There are plenty of reasons that this happens, and many of them are perfectly valid. New pursuits can easily infringe on our other responsibilities, and this is a real concern. Passions often cost money, too, which can be another source of disagreement. Most of the time though, neglected responsibilities are not what causes tension for couples in this situation. Instead, it’s feelings of jealousy (he’d rather spend time with his guitar than me), exclusion (she totally ignores me when she’s out working in the garden), and even depression (why don’t I have something important to do?) that cause spouses to be less than supportive of their partners’ interests.
Instead of seeing yourself as an outside observer to your spouse’s interests, though, what about seeing yourself as an active participant? As a married couple, your lives are absolutely linked together. You can be a great source of support and inspiration for your spouse. You may even fall in love with the same things!
Of course, we all need to choose our passions for ourselves, but that doesn’t mean that we can’t take an active interest in our spouses’ favorite things. Knowing some of the terminology, key individuals, or understanding a process can go a long way in bonding with your spouse over their hobbies, passions, and personal goals.
You don’t just have to go along with your spouse’s passions either – use their enthusiasm as inspiration to find your own!
When couples can support each other’s interests, it helps foster a sense of being loved “for who you are,” as well as an environment where new discoveries and newly formed abilities add excitement and happiness to daily life. Personal accomplishments mean more confidence and increased self-worth, both qualities that make us more attractive to our spouses.

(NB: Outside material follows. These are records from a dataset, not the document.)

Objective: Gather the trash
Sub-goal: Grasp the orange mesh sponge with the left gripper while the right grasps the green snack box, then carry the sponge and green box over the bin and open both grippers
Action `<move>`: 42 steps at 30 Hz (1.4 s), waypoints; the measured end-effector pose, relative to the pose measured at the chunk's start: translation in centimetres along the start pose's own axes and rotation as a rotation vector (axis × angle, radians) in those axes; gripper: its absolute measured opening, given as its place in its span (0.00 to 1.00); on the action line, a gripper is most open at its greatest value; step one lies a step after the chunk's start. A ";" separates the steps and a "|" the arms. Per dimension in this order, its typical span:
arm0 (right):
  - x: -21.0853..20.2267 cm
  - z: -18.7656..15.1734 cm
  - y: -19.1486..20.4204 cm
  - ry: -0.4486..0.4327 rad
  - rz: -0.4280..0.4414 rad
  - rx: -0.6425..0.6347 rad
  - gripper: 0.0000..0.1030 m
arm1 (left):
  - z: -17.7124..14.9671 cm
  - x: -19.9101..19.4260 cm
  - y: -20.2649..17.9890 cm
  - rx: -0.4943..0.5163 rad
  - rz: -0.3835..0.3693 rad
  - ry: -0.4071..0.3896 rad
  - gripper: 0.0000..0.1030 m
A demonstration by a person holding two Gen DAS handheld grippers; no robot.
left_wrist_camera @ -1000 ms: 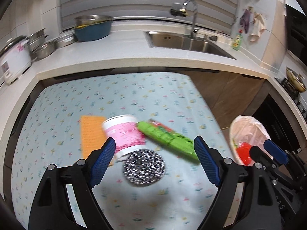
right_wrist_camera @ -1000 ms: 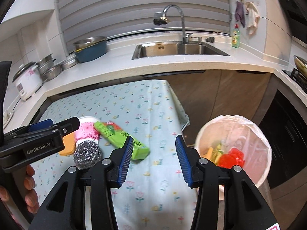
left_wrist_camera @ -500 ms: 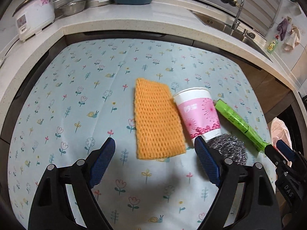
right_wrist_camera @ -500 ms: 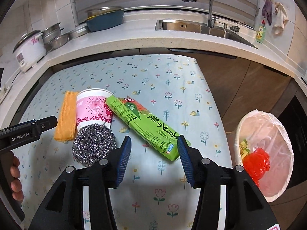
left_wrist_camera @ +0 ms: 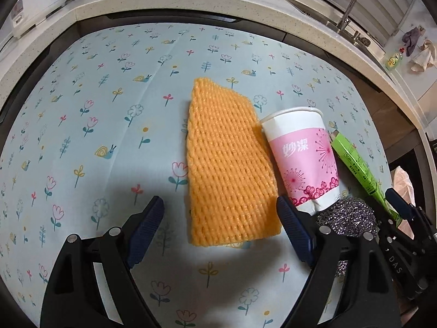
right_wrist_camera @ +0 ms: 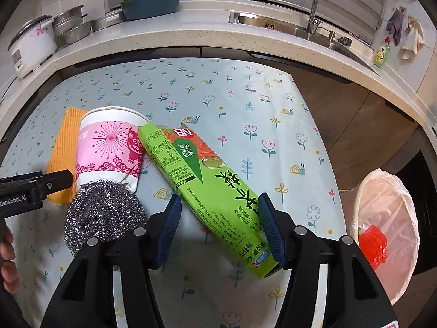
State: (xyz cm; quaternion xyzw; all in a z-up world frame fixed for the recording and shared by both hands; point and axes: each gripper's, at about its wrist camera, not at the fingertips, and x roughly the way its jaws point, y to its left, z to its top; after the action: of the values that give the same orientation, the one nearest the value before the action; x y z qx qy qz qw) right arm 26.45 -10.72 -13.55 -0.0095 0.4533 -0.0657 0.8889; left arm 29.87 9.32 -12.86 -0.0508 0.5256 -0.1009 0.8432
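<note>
An orange knitted cloth (left_wrist_camera: 226,164) lies flat on the flowered tablecloth (left_wrist_camera: 95,109). My left gripper (left_wrist_camera: 220,229) is open, its fingers on either side of the cloth's near end. A pink and white paper cup (left_wrist_camera: 303,158) lies beside the cloth, with a steel wool scrubber (left_wrist_camera: 347,218) at its base. My right gripper (right_wrist_camera: 220,228) is open around the near part of a green carton (right_wrist_camera: 213,186), apart from it. The cup (right_wrist_camera: 109,147) and scrubber (right_wrist_camera: 103,213) lie left of the carton.
A trash bin with a white liner (right_wrist_camera: 387,218), holding red trash, stands past the table's right edge. A countertop with a rice cooker (right_wrist_camera: 32,43), metal bowls, a blue pan (right_wrist_camera: 150,2) and a sink (right_wrist_camera: 286,24) runs behind the table.
Both grippers have moved down and closer to the table. The left one now straddles the orange cloth. The right one now straddles the green carton.
</note>
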 end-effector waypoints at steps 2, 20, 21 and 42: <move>0.3 0.2 -0.1 0.000 0.003 0.005 0.56 | 0.3 0.1 -0.5 0.013 -0.002 -0.005 0.62; -2.3 0.4 -3.2 -0.054 0.087 0.121 0.16 | 0.8 -4.4 -5.4 0.111 -0.021 -0.122 0.09; -2.8 0.4 -3.4 -0.064 0.089 0.126 0.16 | 0.9 -5.0 -5.8 0.117 -0.022 -0.135 0.09; -12.6 -3.2 -12.1 -0.209 0.066 0.255 0.16 | -2.4 -11.6 -19.4 0.321 -0.103 -0.230 0.09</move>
State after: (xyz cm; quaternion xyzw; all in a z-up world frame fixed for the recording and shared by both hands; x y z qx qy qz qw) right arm 15.26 -21.01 -4.36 0.1115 0.3464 -0.0919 0.9269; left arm 20.55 -6.92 -0.05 0.0461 0.3996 -0.2199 0.8887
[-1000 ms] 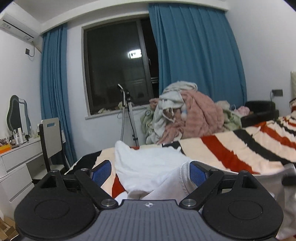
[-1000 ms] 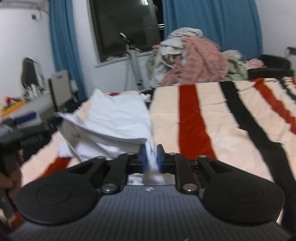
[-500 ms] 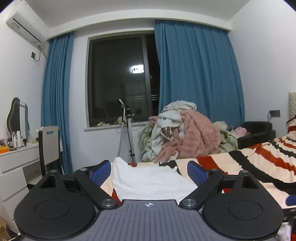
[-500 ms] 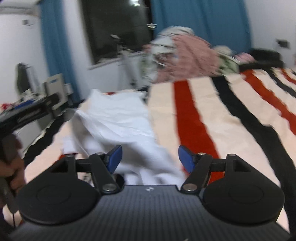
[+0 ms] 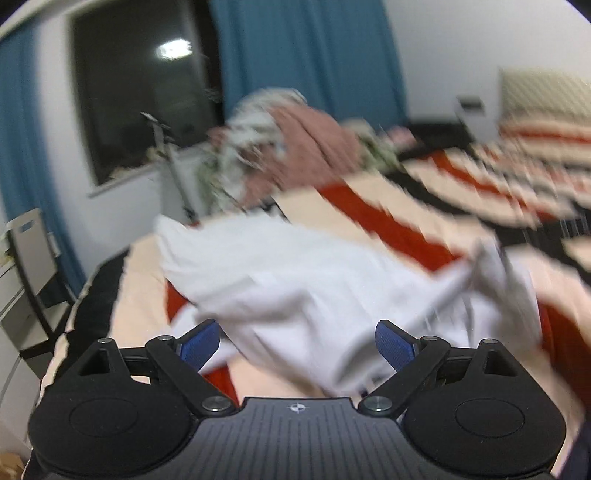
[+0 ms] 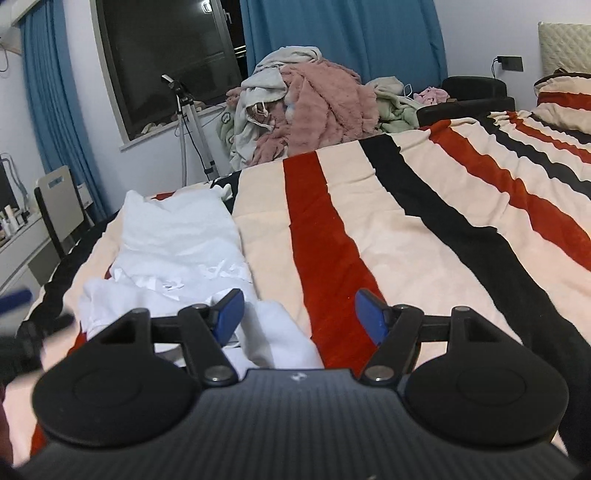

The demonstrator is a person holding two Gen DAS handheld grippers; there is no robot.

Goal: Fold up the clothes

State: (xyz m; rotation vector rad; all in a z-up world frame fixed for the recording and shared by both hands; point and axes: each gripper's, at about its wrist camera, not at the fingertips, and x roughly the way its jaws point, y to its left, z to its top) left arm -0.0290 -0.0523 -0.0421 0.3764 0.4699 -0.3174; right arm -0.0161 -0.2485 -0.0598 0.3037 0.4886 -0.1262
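Both tongs [image 5: 297, 341] [image 6: 299, 314] open over white garment [image 6: 177, 240]

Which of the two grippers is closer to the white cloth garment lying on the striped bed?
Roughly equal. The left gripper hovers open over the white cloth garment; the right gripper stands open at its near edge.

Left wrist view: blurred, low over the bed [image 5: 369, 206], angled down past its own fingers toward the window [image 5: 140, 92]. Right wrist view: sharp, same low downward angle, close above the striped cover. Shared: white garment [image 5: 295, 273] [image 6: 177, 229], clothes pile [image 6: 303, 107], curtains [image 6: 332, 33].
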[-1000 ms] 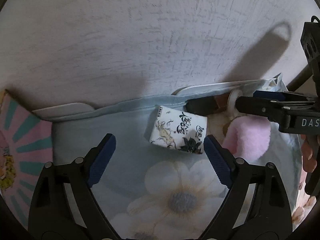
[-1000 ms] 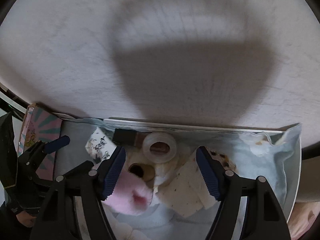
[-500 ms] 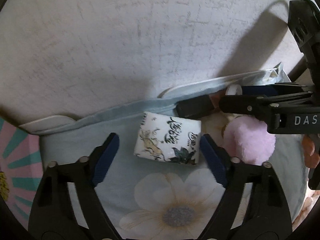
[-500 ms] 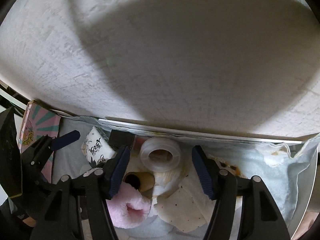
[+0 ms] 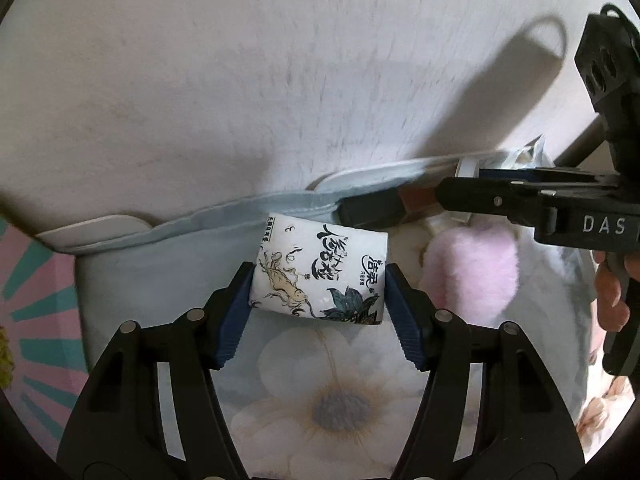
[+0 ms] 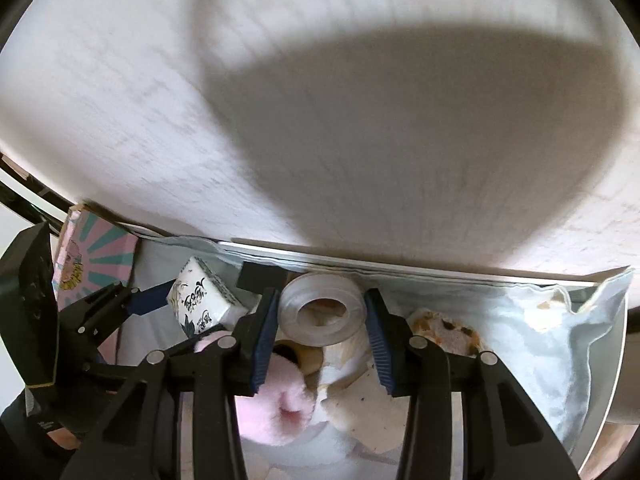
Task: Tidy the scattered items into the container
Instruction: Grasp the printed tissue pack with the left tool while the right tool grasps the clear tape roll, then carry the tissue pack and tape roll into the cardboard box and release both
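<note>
A white tissue pack [image 5: 320,276] with black ink drawings lies on the pale-blue floral cloth [image 5: 160,272] that lines a white tray [image 6: 400,266]. My left gripper [image 5: 318,270] is closing, and its blue pads touch both short sides of the pack. In the right wrist view the pack [image 6: 202,300] sits left of a clear tape roll [image 6: 322,312]. My right gripper [image 6: 321,296] is closing on that roll, with a pad against each side. A pink fluffy item [image 5: 472,272] lies below the roll.
A small black box [image 6: 262,276] rests against the tray's back rim. A pink and teal patterned box [image 5: 36,300] stands left of the tray. A pale wall rises right behind it. Speckled paper scraps [image 6: 380,412] lie in the tray. A hand [image 5: 612,292] holds the right gripper's handle.
Both pairs of jaws have narrowed. The left pads came in from either side onto the tissue pack. The right pads moved up around the tape roll and closed against it.
</note>
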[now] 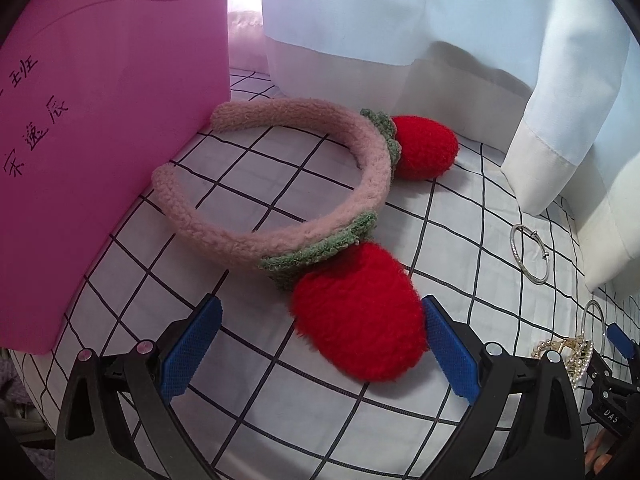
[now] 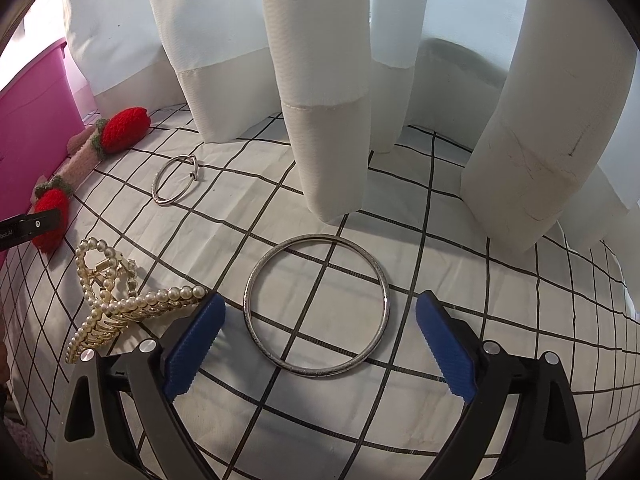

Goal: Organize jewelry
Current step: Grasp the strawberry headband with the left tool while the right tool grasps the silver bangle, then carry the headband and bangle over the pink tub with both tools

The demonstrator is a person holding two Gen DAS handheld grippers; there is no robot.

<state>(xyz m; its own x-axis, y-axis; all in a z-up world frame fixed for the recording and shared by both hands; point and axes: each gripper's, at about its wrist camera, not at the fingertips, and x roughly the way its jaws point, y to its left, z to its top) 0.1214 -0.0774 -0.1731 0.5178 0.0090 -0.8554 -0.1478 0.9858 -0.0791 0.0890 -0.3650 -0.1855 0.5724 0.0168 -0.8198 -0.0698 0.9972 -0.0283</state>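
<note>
A fuzzy pink headband [image 1: 280, 184] with two red strawberry pompoms lies on the grid-patterned cloth [image 1: 460, 240], next to a pink box [image 1: 100, 140]. My left gripper [image 1: 320, 344] is open, its blue pads either side of the near strawberry [image 1: 360, 312]. My right gripper [image 2: 320, 340] is open over a large silver bangle [image 2: 316, 306] lying flat. A pearl hair claw [image 2: 116, 296] lies just left of its left pad. A smaller thin silver bangle [image 2: 176, 180] lies farther back; it also shows in the left wrist view [image 1: 528, 254].
White curtain folds [image 2: 328, 120] hang down onto the cloth at the back and right. The pink box [image 2: 32, 120] stands at the left with handwriting on its side. The headband [image 2: 80, 160] lies along it.
</note>
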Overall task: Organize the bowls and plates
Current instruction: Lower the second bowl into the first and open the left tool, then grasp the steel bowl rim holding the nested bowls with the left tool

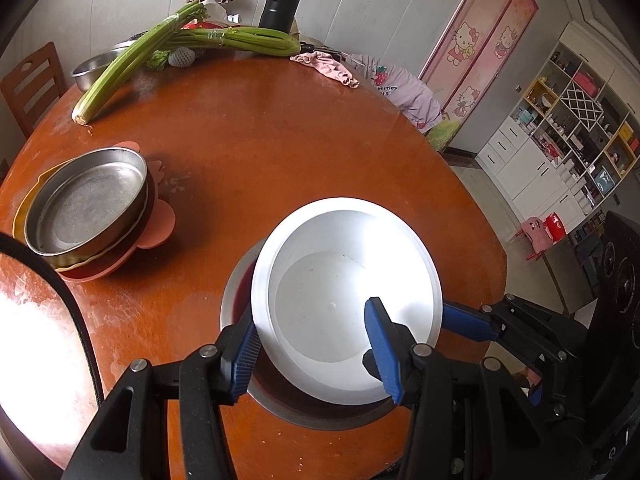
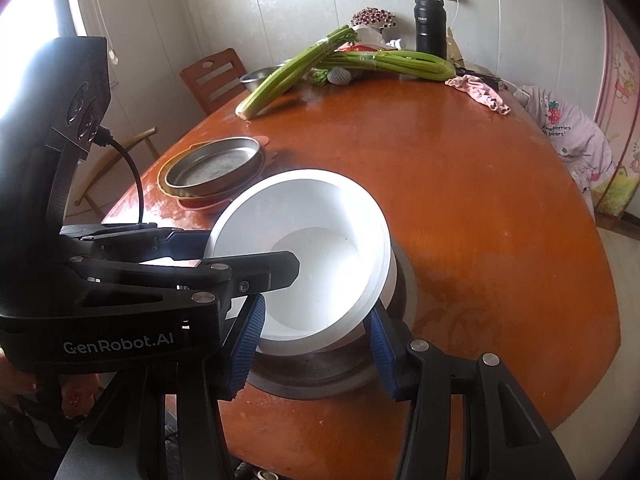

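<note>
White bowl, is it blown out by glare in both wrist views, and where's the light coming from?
Left wrist: white bowl overexposed along its far rim, window glare on the table lower left. Right wrist: bowl's far wall washed out, bright window upper left.

"GenRobot.AI" stands in pale letters on the black body of the left gripper (image 2: 256,280), seen from the right wrist. A pale garment (image 2: 568,136) hanging off the table's far right edge reads "berries" and "bears!" under a strawberry print. The black flask (image 1: 279,2) at the far edge bears small white lettering, too small to read.
</note>
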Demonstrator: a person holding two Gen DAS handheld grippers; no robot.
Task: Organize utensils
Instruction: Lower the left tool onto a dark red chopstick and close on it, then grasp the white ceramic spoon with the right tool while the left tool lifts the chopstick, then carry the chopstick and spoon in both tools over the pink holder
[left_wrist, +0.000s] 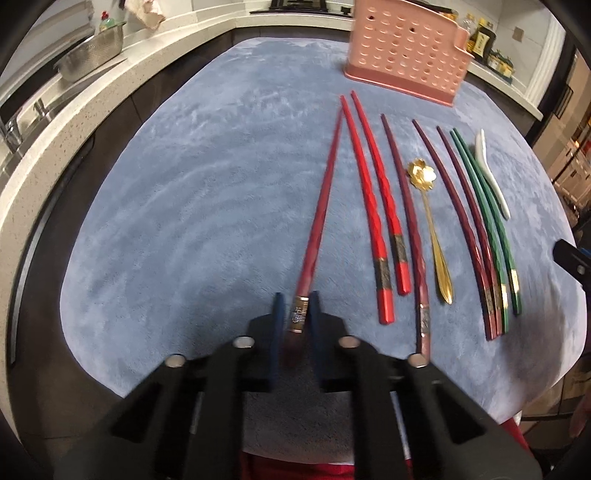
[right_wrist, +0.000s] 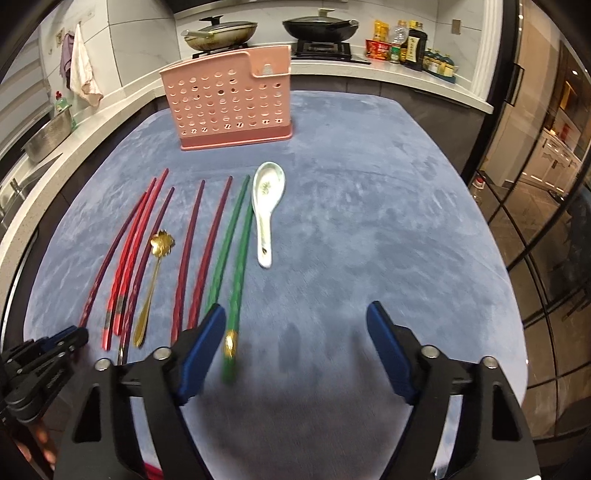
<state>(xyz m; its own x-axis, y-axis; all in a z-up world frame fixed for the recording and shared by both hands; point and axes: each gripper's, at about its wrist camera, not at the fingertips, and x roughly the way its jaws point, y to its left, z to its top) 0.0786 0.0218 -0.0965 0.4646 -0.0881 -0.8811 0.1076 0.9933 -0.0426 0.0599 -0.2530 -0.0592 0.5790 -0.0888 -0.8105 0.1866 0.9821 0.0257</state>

While being supportive, we can also act as a voice of reason for our husband or wife, who may delve a little too deeply into a project or want to purchase some equipment that’s outside of the budget. It’s easy to get wrapped up in something your truly enjoy, and sometimes an outside perspective is a welcome reality check. This only works, however, if the general attitude is one of support; if you’ve already been negative about a particular project or hobby, the “reality check” will only be perceived as more negativity.
The bottom line is that we should support our spouses in their endeavors – if it makes them happy and seems constructive, we should do everything we can to help them pursue their goals. We have to be able to grow individually to be able to successfully grow as a couple.
For more advice on how to strengthen your marriage, check out the StrongMarriageNow System today!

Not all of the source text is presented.